▶ [DIRECTIONS] Give back the full listing, character for character, with no pictures.

┄┄┄┄┄┄

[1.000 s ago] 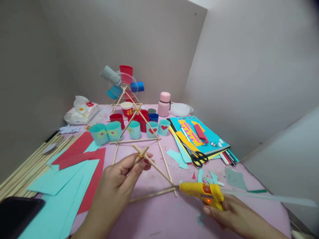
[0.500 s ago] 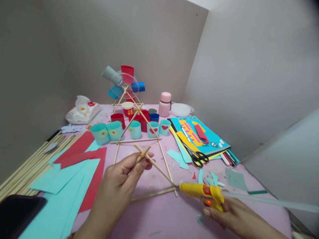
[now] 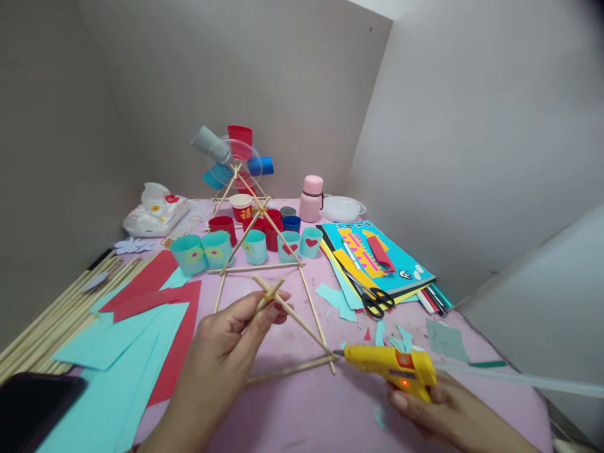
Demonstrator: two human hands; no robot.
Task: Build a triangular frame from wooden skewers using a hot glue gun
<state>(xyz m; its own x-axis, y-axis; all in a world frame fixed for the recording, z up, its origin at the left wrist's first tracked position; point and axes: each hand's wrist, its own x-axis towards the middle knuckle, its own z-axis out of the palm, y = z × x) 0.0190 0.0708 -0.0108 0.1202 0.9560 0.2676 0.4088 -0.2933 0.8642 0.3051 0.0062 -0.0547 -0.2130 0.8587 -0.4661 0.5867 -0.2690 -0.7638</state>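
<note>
My left hand (image 3: pixel 226 343) is closed in a pinch on the crossed top of a small wooden stick frame (image 3: pixel 295 318), holding it tilted above the pink table (image 3: pixel 306 409). My right hand (image 3: pixel 448 409) grips a yellow glue gun (image 3: pixel 394 368) with a lit red light. The gun's nozzle touches the frame's lower corner where two sticks meet. A clear glue stick (image 3: pixel 528 379) trails out of the back of the gun to the right.
A larger stick triangle (image 3: pixel 257 251) lies behind, among teal and red paper cups (image 3: pixel 202 251). A cup wheel model (image 3: pixel 231 157), pink bottle (image 3: pixel 311 198), scissors (image 3: pixel 370 296) on coloured paper, red and teal sheets (image 3: pixel 127 333), loose sticks (image 3: pixel 51 314) and a black phone (image 3: pixel 33 406) surround it.
The glue gun shifted slightly to the right and its nozzle settled at the frame's lower corner. My left hand and the frame stayed almost still.
</note>
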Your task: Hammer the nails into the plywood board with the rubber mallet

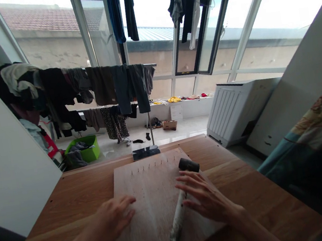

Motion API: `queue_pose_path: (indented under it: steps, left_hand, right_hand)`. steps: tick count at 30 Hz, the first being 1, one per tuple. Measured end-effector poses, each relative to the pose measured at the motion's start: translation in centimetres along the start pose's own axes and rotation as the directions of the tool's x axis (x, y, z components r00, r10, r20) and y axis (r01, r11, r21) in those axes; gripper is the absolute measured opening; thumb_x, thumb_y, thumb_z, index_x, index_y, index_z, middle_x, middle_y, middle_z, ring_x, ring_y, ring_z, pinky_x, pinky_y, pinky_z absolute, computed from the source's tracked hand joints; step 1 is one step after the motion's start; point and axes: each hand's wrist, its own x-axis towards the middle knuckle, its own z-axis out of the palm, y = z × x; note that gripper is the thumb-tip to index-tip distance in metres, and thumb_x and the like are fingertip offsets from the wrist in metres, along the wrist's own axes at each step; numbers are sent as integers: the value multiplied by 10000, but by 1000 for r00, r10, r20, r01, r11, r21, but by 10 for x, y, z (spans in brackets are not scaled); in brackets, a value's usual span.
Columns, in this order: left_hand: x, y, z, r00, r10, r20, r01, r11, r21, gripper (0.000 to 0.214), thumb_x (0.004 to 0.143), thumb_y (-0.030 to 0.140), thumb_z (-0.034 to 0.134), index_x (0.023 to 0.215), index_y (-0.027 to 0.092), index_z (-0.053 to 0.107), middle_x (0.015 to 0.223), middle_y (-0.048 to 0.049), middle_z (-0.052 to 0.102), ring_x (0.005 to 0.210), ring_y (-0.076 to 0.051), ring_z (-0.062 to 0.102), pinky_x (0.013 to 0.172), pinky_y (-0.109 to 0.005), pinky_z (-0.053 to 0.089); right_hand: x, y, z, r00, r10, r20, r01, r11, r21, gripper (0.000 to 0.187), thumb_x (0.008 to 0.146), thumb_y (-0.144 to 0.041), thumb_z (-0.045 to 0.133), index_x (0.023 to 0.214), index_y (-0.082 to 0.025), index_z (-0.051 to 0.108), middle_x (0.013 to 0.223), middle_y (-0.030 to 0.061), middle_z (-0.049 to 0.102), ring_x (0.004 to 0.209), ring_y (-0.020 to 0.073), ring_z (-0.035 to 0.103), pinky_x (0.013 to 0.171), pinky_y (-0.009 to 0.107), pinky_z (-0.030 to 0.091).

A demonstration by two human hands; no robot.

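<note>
A pale wooden board (148,202) lies on the brown wooden table (78,196). A row of small nails (149,165) stands near the board's far edge. A mallet (181,201) with a black head and a worn pale handle lies on the board's right half. My right hand (204,196) hovers over the handle, fingers spread, touching or nearly touching it. Flat on the board's left edge rests my left hand (114,214), fingers loosely extended, holding nothing.
A phone (146,152) lies at the table's far edge. Beyond are a drying rack (108,88) hung with clothes, a green basket (85,149), a white cabinet (234,110) and large windows. A patterned cloth (315,134) hangs at the right.
</note>
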Motion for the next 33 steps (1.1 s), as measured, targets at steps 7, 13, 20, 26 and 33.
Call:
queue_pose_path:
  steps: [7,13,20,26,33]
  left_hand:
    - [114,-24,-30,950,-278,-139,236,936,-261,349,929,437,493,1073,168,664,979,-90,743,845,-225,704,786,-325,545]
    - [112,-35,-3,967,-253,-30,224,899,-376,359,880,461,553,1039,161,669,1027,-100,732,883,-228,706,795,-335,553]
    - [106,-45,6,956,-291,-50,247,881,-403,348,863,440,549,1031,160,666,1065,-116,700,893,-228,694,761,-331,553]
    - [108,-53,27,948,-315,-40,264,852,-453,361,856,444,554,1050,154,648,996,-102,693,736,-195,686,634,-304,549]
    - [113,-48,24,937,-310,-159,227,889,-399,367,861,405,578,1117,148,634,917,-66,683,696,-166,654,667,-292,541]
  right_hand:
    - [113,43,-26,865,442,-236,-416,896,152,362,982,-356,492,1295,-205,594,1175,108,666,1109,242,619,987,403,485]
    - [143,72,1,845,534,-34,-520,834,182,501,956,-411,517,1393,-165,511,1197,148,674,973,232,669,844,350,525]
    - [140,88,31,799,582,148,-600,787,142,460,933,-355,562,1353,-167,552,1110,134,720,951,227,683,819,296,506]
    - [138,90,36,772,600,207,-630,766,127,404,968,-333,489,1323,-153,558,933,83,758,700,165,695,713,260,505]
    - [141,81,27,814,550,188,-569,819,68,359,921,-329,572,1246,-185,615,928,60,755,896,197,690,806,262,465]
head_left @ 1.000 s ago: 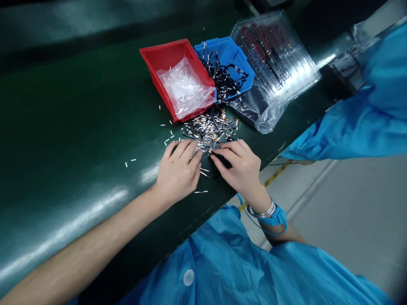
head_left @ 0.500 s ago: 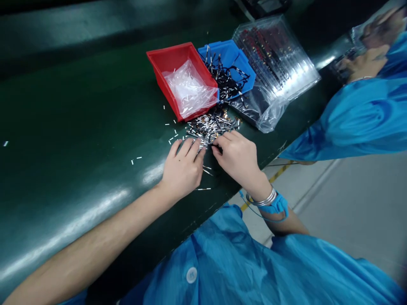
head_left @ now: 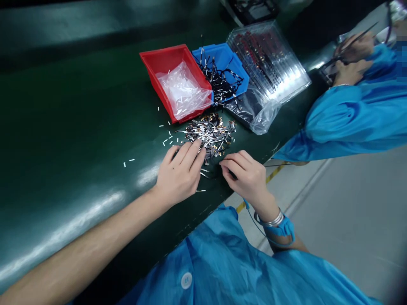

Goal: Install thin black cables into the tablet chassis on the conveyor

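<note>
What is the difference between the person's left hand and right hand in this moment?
The left hand lies with fingers spread, tips at the edge of the pile of wire pieces, while the right hand is curled and apart from that pile. The right hand has a metal bangle and a blue wrist strap at its wrist; the left hand shows neither. Both hands are bare, over the dark green bench.

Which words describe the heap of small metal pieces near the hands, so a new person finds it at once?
On the dark green bench, find the red bin and blue tray. Just below them lies the heap, by the left hand. Unlike the loose white bits beside it, it is a dense silver tangle with dark strands.
</note>
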Motion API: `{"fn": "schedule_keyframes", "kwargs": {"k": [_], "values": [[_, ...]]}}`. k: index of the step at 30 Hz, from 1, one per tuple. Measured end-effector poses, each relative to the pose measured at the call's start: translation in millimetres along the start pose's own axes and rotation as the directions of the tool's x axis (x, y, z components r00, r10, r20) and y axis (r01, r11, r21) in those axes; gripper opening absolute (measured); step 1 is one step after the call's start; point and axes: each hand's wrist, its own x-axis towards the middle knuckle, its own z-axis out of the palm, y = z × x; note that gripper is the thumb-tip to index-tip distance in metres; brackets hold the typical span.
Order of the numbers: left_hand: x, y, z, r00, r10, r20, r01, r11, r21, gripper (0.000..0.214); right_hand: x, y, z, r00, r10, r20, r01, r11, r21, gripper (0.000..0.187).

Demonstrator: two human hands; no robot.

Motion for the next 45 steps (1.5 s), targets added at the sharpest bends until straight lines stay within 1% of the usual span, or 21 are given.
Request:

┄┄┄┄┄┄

▶ [ANSWER TO THIS TASK]
[1.000 s ago] 
[0.500 s ago] 
[now] 
Demonstrator: two human hands; no robot.
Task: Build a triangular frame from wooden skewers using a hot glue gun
<state>(xyz m; its own x-axis, y-axis; all in a world frame fixed for the recording, z up, its origin at the left wrist's first tracked position; point and axes: each hand's wrist, its own x-axis towards the middle knuckle, its own z-axis out of the palm, y = z × x) 0.0190 0.0708 -0.0108 0.1202 0.9560 0.2676 0.4088 -0.2933 0.8642 0.3051 0.0062 -0.0547 -0.2130 0.8587 -0.4661 0.5867 -0.2690 -0.7638</state>
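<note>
My left hand (image 3: pixel 226 343) is closed in a pinch on the crossed top of a small wooden stick frame (image 3: pixel 295 318), holding it tilted above the pink table (image 3: pixel 306 409). My right hand (image 3: pixel 448 409) grips a yellow glue gun (image 3: pixel 394 368) with a lit red light. The gun's nozzle touches the frame's lower corner where two sticks meet. A clear glue stick (image 3: pixel 528 379) trails out of the back of the gun to the right.
A larger stick triangle (image 3: pixel 257 251) lies behind, among teal and red paper cups (image 3: pixel 202 251). A cup wheel model (image 3: pixel 231 157), pink bottle (image 3: pixel 311 198), scissors (image 3: pixel 370 296) on coloured paper, red and teal sheets (image 3: pixel 127 333), loose sticks (image 3: pixel 51 314) and a black phone (image 3: pixel 33 406) surround it.
The glue gun shifted slightly to the right and its nozzle settled at the frame's lower corner. My left hand and the frame stayed almost still.
</note>
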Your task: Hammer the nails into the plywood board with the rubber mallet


Motion API: `queue_pose_path: (indented under it: steps, left_hand, right_hand)`. steps: tick count at 30 Hz, the first being 1, one per tuple. Measured end-effector poses, each relative to the pose measured at the motion's start: translation in centimetres along the start pose's own axes and rotation as the directions of the tool's x axis (x, y, z components r00, r10, r20) and y axis (r01, r11, r21) in those axes; gripper is the absolute measured opening; thumb_x, thumb_y, thumb_z, index_x, index_y, index_z, middle_x, middle_y, middle_z, ring_x, ring_y, ring_z, pinky_x, pinky_y, pinky_z absolute, computed from the source's tracked hand joints; step 1 is one step after the motion's start; point and axes: each hand's wrist, its own x-axis towards the middle knuckle, its own z-axis out of the palm, y = z × x; note that gripper is the thumb-tip to index-tip distance in metres, and thumb_x and the like are fingertip offsets from the wrist in metres, along the wrist's own axes at each step; numbers are sent as integers: the value multiplied by 10000, but by 1000 for r00, r10, r20, r01, r11, r21, but by 10 for x, y, z (spans in brackets are not scaled); in brackets, a value's usual span.
Columns, in this order: left_hand: x, y, z, r00, r10, r20, r01, r11, r21, gripper (0.000 to 0.214), thumb_x (0.004 to 0.143), thumb_y (-0.030 to 0.140), thumb_z (-0.034 to 0.134), index_x (0.023 to 0.215), index_y (-0.027 to 0.092), index_z (-0.053 to 0.107), middle_x (0.015 to 0.223), middle_y (-0.048 to 0.049), middle_z (-0.052 to 0.102), ring_x (0.005 to 0.210), ring_y (-0.076 to 0.051), ring_z (-0.062 to 0.102), pinky_x (0.013 to 0.172), pinky_y (-0.109 to 0.005), pinky_z (-0.053 to 0.089); right_hand: x, y, z, r00, r10, r20, r01, r11, r21, gripper (0.000 to 0.187), thumb_x (0.008 to 0.146), thumb_y (-0.144 to 0.041), thumb_z (-0.045 to 0.133), index_x (0.023 to 0.214), index_y (-0.082 to 0.025), index_z (-0.051 to 0.108), middle_x (0.013 to 0.223), middle_y (-0.030 to 0.061), middle_z (-0.049 to 0.102), ring_x (0.004 to 0.209), ring_y (-0.020 to 0.073), ring_z (-0.035 to 0.103), pinky_x (0.013 to 0.171), pinky_y (-0.009 to 0.107), pinky_z (-0.030 to 0.091).

A demonstration by two human hands; no robot.

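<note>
A pale wooden board (148,202) lies on the brown wooden table (78,196). A row of small nails (149,165) stands near the board's far edge. A mallet (181,201) with a black head and a worn pale handle lies on the board's right half. My right hand (204,196) hovers over the handle, fingers spread, touching or nearly touching it. Flat on the board's left edge rests my left hand (114,214), fingers loosely extended, holding nothing.
A phone (146,152) lies at the table's far edge. Beyond are a drying rack (108,88) hung with clothes, a green basket (85,149), a white cabinet (234,110) and large windows. A patterned cloth (315,134) hangs at the right.
</note>
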Motion for the next 33 steps (1.1 s), as measured, targets at steps 7, 13, 20, 26 and 33.
Call:
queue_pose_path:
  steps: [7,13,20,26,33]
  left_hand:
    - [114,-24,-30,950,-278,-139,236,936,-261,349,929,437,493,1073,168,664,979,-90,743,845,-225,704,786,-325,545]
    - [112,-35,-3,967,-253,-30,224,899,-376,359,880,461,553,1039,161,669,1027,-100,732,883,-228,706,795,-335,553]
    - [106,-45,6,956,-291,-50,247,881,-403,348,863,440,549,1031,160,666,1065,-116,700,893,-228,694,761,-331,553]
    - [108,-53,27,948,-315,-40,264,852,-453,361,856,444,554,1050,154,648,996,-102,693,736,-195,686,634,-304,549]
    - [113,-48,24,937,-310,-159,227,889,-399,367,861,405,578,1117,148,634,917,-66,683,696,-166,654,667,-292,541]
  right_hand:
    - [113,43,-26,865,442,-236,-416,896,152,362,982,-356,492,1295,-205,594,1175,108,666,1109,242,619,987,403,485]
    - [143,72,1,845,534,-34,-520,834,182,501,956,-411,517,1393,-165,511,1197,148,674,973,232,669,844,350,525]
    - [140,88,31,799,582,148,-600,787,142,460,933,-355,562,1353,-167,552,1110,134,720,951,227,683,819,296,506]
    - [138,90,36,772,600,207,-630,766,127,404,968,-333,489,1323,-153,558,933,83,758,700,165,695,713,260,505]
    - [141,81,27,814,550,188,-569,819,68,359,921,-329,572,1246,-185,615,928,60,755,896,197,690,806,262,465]
head_left @ 1.000 s ago: 
head_left @ 0.500 s ago: 
head_left @ now: 

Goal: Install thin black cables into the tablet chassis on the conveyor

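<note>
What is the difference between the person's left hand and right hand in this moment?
The left hand lies with fingers spread, tips at the edge of the pile of wire pieces, while the right hand is curled and apart from that pile. The right hand has a metal bangle and a blue wrist strap at its wrist; the left hand shows neither. Both hands are bare, over the dark green bench.

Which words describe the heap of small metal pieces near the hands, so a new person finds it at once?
On the dark green bench, find the red bin and blue tray. Just below them lies the heap, by the left hand. Unlike the loose white bits beside it, it is a dense silver tangle with dark strands.
</note>
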Motion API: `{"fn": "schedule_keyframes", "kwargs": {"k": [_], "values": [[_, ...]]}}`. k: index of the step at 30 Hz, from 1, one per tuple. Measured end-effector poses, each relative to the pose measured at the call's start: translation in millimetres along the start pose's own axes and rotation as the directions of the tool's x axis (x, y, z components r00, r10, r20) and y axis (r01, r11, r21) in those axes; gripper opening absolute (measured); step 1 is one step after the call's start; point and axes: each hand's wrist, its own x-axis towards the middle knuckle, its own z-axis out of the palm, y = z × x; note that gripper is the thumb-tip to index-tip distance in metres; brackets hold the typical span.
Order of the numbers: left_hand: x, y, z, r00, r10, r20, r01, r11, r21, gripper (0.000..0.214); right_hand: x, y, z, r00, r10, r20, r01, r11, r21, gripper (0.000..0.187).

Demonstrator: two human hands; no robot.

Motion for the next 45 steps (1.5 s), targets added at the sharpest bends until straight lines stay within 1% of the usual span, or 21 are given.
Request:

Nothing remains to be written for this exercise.